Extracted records
↓↓↓

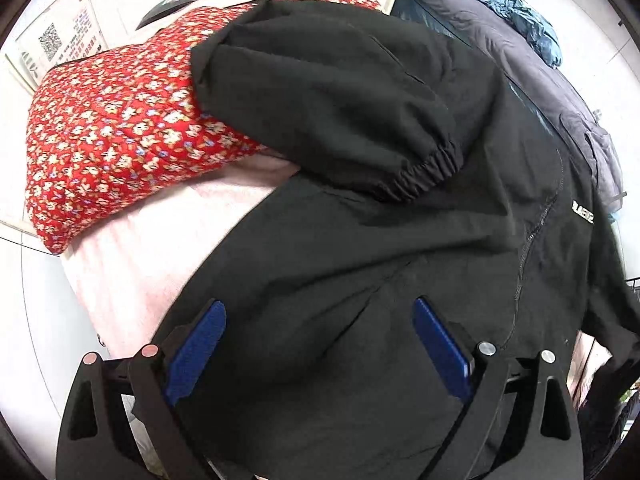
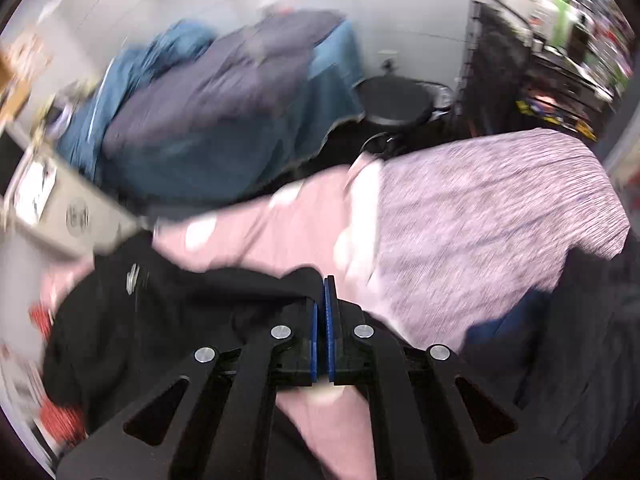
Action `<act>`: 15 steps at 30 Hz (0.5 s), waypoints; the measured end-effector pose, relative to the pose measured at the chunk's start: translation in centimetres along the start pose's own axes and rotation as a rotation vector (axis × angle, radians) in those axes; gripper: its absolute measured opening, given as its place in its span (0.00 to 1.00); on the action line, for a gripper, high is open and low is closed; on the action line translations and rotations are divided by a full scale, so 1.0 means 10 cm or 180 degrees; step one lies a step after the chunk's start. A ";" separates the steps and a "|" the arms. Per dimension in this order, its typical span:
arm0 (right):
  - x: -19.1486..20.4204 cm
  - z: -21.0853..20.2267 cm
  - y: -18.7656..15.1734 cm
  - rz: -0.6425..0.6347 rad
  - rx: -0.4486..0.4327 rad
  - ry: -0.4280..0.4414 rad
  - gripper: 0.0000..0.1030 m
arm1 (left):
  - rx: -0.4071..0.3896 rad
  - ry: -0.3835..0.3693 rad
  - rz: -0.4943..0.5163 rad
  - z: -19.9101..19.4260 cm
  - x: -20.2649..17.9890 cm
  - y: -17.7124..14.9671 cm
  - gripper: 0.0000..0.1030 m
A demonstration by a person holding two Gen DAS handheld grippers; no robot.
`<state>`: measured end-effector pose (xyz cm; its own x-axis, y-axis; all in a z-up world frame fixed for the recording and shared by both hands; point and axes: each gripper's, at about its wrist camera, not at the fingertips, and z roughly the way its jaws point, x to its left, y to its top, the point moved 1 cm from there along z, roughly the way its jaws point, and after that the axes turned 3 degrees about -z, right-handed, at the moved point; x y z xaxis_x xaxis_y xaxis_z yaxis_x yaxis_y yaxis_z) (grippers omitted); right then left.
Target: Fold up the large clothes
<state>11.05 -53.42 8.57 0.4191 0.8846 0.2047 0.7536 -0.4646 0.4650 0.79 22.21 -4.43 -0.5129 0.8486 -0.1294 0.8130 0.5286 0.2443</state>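
The black jacket (image 1: 360, 240) lies spread over a pink sheet (image 1: 132, 268), one elastic-cuffed sleeve (image 1: 332, 112) folded back across its chest. The left tongs (image 1: 320, 320) hang wide open over the jacket's lower part, gripping nothing. In the blurred right wrist view, the right tongs (image 2: 323, 292) are pressed closed on the jacket's edge (image 2: 280, 280). A red floral garment (image 1: 108, 132) lies beside the sleeve. A grey garment (image 1: 560, 92) over a blue one (image 1: 500, 4) lies beyond the jacket. No containers are discernible.
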 end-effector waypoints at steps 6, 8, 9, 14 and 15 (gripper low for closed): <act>-0.18 0.47 0.41 0.0291 0.0299 -0.0285 0.06 | -0.0053 0.0059 -0.0259 -0.08 0.33 0.00 0.90; -0.22 0.57 0.34 0.0358 0.0459 -0.0160 0.16 | -0.0070 0.0087 -0.0346 -0.12 0.45 -0.02 0.90; -0.17 0.63 0.29 0.0320 0.0488 -0.0146 0.33 | -0.0073 0.0113 -0.0401 -0.12 0.52 -0.04 0.90; 0.00 0.57 0.04 0.0223 0.0300 -0.0346 0.83 | -0.0009 0.0195 -0.0565 -0.12 0.77 -0.09 0.90; 0.05 0.55 0.00 0.0174 0.0257 -0.0376 0.83 | -0.0007 0.0210 -0.0576 -0.12 0.81 -0.09 0.90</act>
<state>14.05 -53.19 3.94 0.5137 0.8491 0.1230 0.7642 -0.5180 0.3842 -4.46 28.60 -4.54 -0.6677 0.7366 -0.1082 0.7053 0.6723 0.2249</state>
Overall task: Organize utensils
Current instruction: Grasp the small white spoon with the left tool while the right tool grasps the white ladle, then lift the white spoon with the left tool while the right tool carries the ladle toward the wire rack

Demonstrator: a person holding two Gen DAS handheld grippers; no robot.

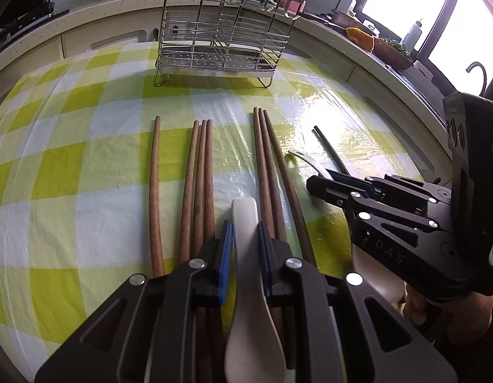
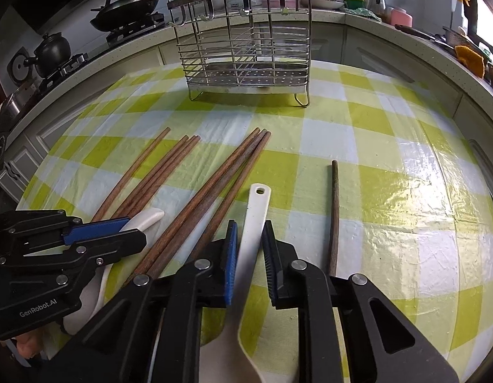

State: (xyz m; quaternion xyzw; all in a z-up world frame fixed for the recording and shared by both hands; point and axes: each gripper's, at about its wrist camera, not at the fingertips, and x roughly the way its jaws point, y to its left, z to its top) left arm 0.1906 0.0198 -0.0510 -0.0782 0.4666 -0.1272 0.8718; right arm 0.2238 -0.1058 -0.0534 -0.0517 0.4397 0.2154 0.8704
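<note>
Several brown wooden chopsticks [image 1: 200, 172] lie in groups on the checked tablecloth, also in the right wrist view [image 2: 211, 188]. My left gripper [image 1: 245, 239] is shut on the handle of a white ceramic spoon [image 1: 246, 255], which lies between the chopstick groups. My right gripper [image 2: 249, 242] straddles the handle of a white plastic spoon [image 2: 254, 223] with a hole at its tip; the pads sit beside it with small gaps. A single dark stick [image 2: 334, 217] lies right of it. A wire utensil rack [image 1: 224, 28] stands at the table's far side.
The table has a green, white and yellow checked cloth [image 2: 390, 191]. Behind it runs a kitchen counter with a stove, a wok [image 2: 128, 6] and a black pot [image 2: 51, 52] at the left, and bottles and dishes by the window at the right.
</note>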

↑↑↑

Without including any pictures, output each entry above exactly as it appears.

◆ Answer box ◆
Action `<act>`: 15 steps at 30 Hz (0.5 s), waypoints; the measured end-effector pose, relative to the pose measured at the chunk's start: translation in centimetres along the start pose's own axes and rotation as a rotation vector (axis × angle, radians) in those axes; gripper: its absolute measured opening, given as its place in its span (0.00 to 1.00); on the action line, for a gripper, high is open and low is closed; on the action line translations and rotations are divided by a full scale, so 1.0 means 10 cm or 180 degrees; step one lies a step after the chunk's start. A ";" separates the steps and a "|" the arms. Per dimension in this order, its typical span:
arm0 (right):
  - x: -19.1486..20.4204 cm
  - z: -21.0853..20.2267 cm
  - y: -18.7656..15.1734 cm
  - rz: -0.6425..0.6347 rad
  - rx: -0.4486..0.4327 rad
  - ry: -0.4280..0.4414 rad
  - gripper: 0.0000..0.1030 m
arm1 (left):
  - rx: -0.4071..0.3896 rad
  - ry: -0.3835..0.3693 rad
  - rz: -0.4943..0.5163 rad
  - z: -19.9101..19.4260 cm
  - x: -20.2649..17.9890 cm
  - y: -17.7124..14.9671 cm
  - gripper: 0.0000..0.1030 m
A demonstration by a person holding two Gen DAS handheld grippers; no robot.
`<state>`: measured end-effector pose (xyz cm; its own x-axis, y-axis; all in a z-up world frame fixed for the recording and shared by both hands; point and axes: each gripper's, at about its wrist camera, not at the fingertips, and z roughly the way its jaws point, x to its left, y to its top, the point moved 1 cm from there along z, roughly the way its jaws point, and after that the axes turned 3 degrees about -z, right-handed, at the moved point; x y z xaxis_x xaxis_y xaxis_z yaxis_x yaxis_y yaxis_z) (grippers omitted); right then left.
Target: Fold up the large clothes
<state>11.05 -53.42 8.57 0.4191 0.8846 0.2047 0.7536 -0.4646 0.4650 0.79 22.21 -4.43 -0.5129 0.8486 -0.1294 0.8130 0.5286 0.2443</state>
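The black jacket (image 1: 360, 240) lies spread over a pink sheet (image 1: 132, 268), one elastic-cuffed sleeve (image 1: 332, 112) folded back across its chest. The left tongs (image 1: 320, 320) hang wide open over the jacket's lower part, gripping nothing. In the blurred right wrist view, the right tongs (image 2: 323, 292) are pressed closed on the jacket's edge (image 2: 280, 280). A red floral garment (image 1: 108, 132) lies beside the sleeve. A grey garment (image 1: 560, 92) over a blue one (image 1: 500, 4) lies beyond the jacket. No containers are discernible.
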 end-effector waypoints at steps 6, 8, 9, 14 and 15 (gripper low for closed): <act>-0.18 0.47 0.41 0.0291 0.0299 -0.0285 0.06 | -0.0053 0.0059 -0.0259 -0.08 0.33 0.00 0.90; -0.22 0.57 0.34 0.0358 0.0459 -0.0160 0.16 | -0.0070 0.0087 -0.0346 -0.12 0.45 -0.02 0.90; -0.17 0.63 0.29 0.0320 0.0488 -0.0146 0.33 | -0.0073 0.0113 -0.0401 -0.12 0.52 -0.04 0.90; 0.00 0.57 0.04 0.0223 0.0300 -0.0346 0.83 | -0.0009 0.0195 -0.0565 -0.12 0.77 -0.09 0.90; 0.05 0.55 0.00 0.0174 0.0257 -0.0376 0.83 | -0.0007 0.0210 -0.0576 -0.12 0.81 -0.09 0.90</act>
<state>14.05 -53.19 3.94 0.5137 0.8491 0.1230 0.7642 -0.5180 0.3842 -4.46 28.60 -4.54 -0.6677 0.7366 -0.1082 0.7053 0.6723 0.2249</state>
Overall task: Organize utensils
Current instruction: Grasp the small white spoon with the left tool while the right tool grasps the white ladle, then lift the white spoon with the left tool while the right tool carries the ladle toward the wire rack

Demonstrator: a person holding two Gen DAS handheld grippers; no robot.


State: (xyz m; quaternion xyzw; all in a z-up world frame fixed for the recording and shared by both hands; point and axes: each gripper's, at about its wrist camera, not at the fingertips, and x roughly the way its jaws point, y to its left, z to its top) left arm 0.1906 0.0198 -0.0510 -0.0782 0.4666 -0.1272 0.8718; right arm 0.2238 -0.1058 -0.0534 -0.0517 0.4397 0.2154 0.8704
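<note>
Several brown wooden chopsticks [image 1: 200, 172] lie in groups on the checked tablecloth, also in the right wrist view [image 2: 211, 188]. My left gripper [image 1: 245, 239] is shut on the handle of a white ceramic spoon [image 1: 246, 255], which lies between the chopstick groups. My right gripper [image 2: 249, 242] straddles the handle of a white plastic spoon [image 2: 254, 223] with a hole at its tip; the pads sit beside it with small gaps. A single dark stick [image 2: 334, 217] lies right of it. A wire utensil rack [image 1: 224, 28] stands at the table's far side.
The table has a green, white and yellow checked cloth [image 2: 390, 191]. Behind it runs a kitchen counter with a stove, a wok [image 2: 128, 6] and a black pot [image 2: 51, 52] at the left, and bottles and dishes by the window at the right.
</note>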

No further output is needed here.